• PROMPT
Only lines holding "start" are needed; copy each of them from the data below.

• DATA EXTRACT
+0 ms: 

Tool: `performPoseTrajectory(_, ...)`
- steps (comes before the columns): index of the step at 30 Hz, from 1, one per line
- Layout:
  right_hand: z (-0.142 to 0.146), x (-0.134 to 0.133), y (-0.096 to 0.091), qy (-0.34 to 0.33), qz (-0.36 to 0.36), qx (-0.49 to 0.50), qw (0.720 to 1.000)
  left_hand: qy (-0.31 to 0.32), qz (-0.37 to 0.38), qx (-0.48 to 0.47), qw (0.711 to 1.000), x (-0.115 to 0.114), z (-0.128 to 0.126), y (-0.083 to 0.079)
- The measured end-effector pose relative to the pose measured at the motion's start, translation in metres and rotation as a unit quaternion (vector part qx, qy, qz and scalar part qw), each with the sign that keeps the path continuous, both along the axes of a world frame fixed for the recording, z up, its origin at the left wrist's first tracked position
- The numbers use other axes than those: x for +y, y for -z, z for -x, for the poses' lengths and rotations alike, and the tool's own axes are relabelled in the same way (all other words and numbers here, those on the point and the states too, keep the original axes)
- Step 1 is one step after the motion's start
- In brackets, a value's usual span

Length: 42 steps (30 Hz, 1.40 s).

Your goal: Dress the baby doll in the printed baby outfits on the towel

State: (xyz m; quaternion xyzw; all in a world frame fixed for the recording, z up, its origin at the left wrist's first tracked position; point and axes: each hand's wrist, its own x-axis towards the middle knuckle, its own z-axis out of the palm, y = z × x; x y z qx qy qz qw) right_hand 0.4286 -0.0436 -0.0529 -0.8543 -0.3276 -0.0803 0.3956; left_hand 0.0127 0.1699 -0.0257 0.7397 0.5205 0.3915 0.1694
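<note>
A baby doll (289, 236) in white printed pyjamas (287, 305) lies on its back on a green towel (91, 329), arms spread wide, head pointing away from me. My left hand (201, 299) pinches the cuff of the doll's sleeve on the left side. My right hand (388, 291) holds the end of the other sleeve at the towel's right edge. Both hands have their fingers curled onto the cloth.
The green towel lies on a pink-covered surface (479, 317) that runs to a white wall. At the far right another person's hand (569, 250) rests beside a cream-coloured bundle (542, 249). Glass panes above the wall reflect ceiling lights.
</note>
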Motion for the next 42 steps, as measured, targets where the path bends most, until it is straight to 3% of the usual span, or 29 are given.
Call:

• TASK ANSWER
- The measured end-effector pose relative to the pose measured at the motion's start, translation in metres and rotation as a unit quaternion (vector part qx, qy, qz and scalar part qw), each with the sign that keeps the path continuous, both along the axes of a world frame fixed for the recording, z up, its origin at the left wrist's first tracked position
- Step 1 is one step after the motion's start

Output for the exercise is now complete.